## Problem to solve
Every line that contains "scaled" must be located and copied from the data.
━━━━━━━━━━
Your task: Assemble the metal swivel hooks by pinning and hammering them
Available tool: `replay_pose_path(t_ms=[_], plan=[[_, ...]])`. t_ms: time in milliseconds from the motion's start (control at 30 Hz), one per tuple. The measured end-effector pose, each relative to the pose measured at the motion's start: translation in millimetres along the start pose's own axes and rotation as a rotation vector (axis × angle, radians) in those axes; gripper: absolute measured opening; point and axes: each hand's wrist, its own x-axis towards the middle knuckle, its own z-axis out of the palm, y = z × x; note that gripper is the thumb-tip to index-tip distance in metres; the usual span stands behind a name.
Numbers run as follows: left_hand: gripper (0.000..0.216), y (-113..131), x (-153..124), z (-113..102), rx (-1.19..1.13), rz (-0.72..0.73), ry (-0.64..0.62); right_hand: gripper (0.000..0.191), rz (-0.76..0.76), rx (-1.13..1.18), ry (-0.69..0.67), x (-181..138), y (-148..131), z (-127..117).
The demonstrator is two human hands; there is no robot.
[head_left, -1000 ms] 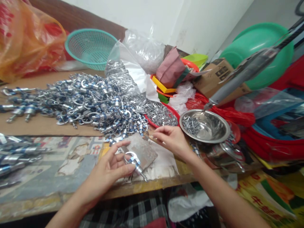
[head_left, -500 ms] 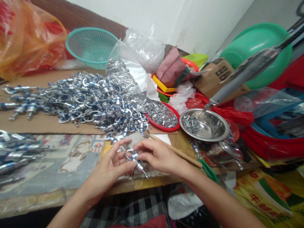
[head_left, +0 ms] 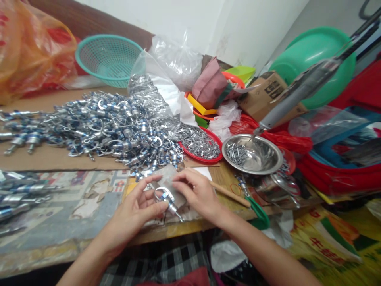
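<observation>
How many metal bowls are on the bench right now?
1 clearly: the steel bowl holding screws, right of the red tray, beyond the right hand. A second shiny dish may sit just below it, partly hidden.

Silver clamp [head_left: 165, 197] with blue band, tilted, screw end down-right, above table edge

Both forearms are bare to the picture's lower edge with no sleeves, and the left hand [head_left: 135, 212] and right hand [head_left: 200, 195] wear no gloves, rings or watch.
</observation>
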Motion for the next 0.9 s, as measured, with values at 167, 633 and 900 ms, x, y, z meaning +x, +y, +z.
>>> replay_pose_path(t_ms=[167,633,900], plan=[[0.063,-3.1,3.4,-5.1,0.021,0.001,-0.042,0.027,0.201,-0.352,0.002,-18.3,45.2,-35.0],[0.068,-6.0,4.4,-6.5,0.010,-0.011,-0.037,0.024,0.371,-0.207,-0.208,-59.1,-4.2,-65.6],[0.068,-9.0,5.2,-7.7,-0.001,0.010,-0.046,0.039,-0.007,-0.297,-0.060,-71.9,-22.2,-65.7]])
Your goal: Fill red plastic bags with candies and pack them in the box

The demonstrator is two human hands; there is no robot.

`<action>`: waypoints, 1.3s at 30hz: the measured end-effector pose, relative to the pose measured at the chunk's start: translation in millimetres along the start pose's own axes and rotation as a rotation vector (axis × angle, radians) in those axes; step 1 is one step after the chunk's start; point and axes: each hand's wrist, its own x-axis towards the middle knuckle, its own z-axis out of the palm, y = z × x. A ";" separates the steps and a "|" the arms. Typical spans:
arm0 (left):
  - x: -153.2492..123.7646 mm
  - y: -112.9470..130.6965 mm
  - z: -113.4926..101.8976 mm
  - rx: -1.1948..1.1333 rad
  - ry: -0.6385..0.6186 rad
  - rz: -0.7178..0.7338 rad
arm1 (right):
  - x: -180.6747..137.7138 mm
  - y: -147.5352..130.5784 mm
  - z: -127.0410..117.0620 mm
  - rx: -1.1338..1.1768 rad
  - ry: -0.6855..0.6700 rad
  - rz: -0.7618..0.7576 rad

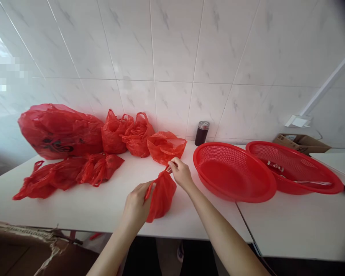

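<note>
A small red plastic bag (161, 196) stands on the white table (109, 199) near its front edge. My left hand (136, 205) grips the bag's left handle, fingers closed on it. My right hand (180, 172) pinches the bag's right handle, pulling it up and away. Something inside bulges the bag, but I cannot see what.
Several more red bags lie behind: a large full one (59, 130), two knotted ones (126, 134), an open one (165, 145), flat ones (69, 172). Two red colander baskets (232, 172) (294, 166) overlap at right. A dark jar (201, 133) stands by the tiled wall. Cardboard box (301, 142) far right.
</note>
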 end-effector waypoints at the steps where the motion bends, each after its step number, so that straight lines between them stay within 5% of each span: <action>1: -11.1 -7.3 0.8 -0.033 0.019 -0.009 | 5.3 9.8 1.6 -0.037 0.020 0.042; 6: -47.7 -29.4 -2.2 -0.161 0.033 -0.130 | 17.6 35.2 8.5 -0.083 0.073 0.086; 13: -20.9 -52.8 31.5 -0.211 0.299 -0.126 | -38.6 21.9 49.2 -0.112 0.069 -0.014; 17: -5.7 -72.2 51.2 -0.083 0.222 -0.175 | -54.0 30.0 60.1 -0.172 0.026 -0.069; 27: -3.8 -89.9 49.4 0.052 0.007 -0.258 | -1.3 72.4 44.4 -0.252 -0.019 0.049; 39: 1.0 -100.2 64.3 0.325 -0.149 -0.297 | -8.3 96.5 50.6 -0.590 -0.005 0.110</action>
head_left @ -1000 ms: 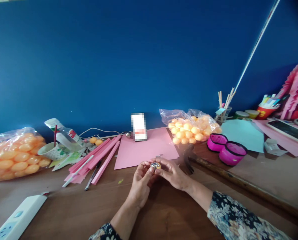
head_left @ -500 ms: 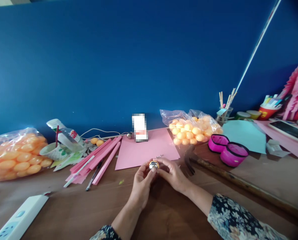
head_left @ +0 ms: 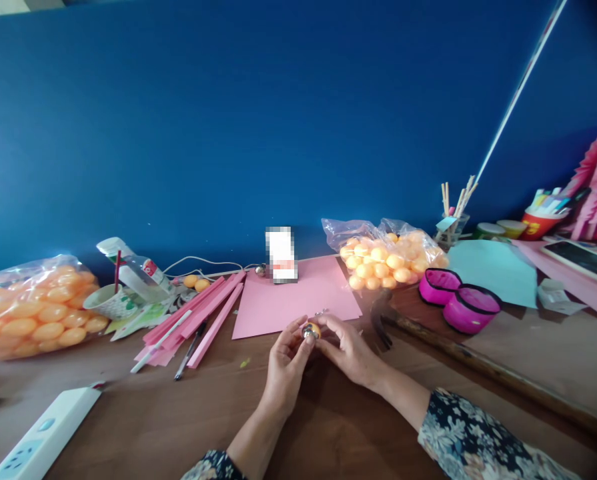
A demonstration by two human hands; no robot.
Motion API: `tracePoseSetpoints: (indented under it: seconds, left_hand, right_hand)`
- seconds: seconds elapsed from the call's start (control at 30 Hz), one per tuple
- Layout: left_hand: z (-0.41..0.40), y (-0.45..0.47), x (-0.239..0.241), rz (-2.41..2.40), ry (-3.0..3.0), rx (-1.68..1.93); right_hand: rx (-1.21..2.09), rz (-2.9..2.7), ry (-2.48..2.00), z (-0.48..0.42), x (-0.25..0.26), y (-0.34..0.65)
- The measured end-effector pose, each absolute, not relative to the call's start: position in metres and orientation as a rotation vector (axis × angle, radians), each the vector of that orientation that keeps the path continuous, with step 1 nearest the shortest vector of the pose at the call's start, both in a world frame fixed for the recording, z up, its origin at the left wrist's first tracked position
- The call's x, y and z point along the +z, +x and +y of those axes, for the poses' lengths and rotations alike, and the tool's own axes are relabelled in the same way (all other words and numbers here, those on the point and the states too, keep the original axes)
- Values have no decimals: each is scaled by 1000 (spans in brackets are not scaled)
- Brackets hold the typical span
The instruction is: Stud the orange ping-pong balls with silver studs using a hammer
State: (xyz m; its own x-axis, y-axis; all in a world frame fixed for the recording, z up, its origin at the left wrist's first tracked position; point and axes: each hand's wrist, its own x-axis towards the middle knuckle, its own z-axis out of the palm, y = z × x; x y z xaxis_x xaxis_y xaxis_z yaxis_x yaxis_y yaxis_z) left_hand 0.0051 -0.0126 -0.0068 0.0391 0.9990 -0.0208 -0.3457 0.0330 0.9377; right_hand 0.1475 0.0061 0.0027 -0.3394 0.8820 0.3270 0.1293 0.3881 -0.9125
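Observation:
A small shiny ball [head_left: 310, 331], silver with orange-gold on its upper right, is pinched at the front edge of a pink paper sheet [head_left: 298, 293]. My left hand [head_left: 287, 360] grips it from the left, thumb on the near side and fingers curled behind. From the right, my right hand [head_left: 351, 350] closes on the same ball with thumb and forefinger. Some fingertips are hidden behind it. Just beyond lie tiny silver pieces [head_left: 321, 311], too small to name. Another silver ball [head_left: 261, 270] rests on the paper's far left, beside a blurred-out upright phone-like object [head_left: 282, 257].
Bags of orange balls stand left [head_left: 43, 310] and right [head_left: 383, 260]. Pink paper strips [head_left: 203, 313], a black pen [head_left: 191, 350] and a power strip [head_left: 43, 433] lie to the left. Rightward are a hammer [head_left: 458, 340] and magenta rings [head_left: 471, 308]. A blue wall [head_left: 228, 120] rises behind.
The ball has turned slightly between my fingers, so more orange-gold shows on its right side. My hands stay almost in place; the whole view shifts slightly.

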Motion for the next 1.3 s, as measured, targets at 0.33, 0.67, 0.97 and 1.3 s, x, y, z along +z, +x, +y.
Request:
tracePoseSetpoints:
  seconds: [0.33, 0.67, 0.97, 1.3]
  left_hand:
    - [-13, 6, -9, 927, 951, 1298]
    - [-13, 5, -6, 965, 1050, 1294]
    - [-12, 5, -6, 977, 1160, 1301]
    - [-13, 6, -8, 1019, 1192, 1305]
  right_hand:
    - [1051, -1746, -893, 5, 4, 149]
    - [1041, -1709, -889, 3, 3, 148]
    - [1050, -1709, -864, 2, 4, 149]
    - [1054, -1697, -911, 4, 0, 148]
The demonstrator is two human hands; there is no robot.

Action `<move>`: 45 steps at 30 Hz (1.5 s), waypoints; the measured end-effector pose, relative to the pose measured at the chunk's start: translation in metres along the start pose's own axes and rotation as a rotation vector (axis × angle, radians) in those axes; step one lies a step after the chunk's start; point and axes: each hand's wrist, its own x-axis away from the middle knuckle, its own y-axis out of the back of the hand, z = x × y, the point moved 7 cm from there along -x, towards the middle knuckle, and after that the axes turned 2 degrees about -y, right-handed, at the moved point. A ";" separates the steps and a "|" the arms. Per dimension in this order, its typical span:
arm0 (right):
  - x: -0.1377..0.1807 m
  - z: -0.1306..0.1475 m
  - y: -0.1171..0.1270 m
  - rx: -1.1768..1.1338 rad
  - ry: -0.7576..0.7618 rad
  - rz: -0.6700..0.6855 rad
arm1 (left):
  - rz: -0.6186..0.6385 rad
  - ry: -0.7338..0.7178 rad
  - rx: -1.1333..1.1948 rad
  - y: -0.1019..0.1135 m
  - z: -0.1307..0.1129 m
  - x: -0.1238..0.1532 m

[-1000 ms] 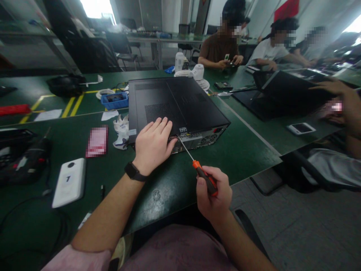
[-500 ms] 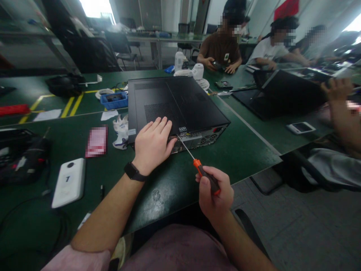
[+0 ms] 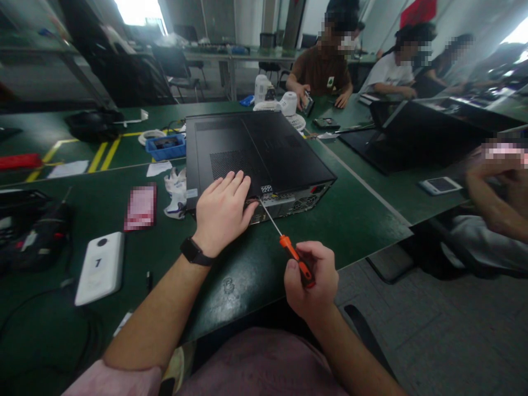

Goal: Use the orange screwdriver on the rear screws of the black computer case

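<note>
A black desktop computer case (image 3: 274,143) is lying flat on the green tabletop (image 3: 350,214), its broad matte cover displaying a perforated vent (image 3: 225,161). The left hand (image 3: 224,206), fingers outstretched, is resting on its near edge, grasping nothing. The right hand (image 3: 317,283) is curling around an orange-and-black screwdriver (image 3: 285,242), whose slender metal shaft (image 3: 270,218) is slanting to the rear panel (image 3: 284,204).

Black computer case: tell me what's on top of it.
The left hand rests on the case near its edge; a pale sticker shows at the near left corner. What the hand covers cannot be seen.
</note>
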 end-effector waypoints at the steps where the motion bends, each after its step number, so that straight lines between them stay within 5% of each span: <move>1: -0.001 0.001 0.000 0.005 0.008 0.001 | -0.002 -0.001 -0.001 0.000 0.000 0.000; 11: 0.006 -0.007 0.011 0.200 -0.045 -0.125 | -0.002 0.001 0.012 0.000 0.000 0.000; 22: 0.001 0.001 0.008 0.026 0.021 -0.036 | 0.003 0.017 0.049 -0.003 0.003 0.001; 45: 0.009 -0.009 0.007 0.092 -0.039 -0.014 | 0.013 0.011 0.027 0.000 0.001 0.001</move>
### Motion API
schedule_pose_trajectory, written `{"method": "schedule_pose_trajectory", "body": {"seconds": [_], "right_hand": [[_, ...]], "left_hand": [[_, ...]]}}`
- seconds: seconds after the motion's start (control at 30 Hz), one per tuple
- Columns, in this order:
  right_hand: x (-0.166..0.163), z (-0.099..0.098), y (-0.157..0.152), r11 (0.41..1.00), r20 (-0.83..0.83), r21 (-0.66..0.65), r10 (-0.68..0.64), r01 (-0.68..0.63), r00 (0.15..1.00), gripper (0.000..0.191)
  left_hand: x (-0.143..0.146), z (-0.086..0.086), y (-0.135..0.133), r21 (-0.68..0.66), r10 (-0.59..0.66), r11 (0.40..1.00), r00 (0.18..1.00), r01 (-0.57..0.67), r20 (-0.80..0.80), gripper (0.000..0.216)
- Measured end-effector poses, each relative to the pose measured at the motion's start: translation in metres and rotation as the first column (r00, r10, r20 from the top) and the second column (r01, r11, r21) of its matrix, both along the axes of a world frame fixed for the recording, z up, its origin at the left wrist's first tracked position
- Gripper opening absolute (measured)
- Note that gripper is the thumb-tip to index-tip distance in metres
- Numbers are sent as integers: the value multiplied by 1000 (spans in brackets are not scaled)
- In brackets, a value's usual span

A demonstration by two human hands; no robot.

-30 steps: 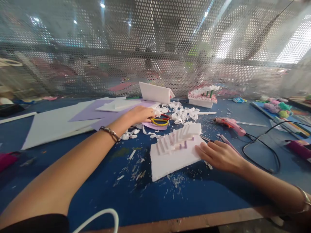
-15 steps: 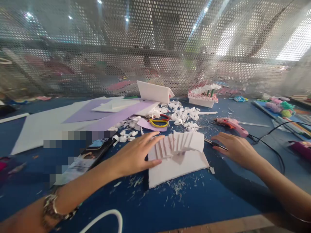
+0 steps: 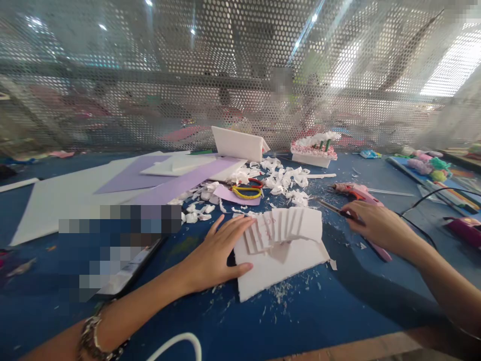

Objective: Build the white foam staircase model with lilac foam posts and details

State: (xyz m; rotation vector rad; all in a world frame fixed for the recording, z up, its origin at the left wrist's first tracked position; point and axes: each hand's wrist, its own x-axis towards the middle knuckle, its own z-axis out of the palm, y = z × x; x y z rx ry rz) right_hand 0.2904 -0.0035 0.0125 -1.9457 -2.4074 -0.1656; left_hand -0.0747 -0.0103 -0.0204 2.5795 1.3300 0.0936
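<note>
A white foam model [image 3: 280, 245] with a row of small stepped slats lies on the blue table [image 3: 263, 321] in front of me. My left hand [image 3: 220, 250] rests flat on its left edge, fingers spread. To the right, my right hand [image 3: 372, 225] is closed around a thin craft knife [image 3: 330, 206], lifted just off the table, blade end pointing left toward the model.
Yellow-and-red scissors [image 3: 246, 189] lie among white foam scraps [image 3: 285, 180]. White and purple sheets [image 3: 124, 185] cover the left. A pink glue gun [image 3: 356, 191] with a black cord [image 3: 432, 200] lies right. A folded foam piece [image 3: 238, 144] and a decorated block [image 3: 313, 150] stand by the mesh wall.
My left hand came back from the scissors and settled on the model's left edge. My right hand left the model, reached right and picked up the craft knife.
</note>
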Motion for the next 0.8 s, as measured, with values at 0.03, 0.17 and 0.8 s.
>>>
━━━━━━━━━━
## Result for this exercise
- Values have no decimals: each is scaled by 1000 (spans in brackets are not scaled)
- Numbers are sent as integers: the value multiplied by 1000 (spans in brackets are not scaled)

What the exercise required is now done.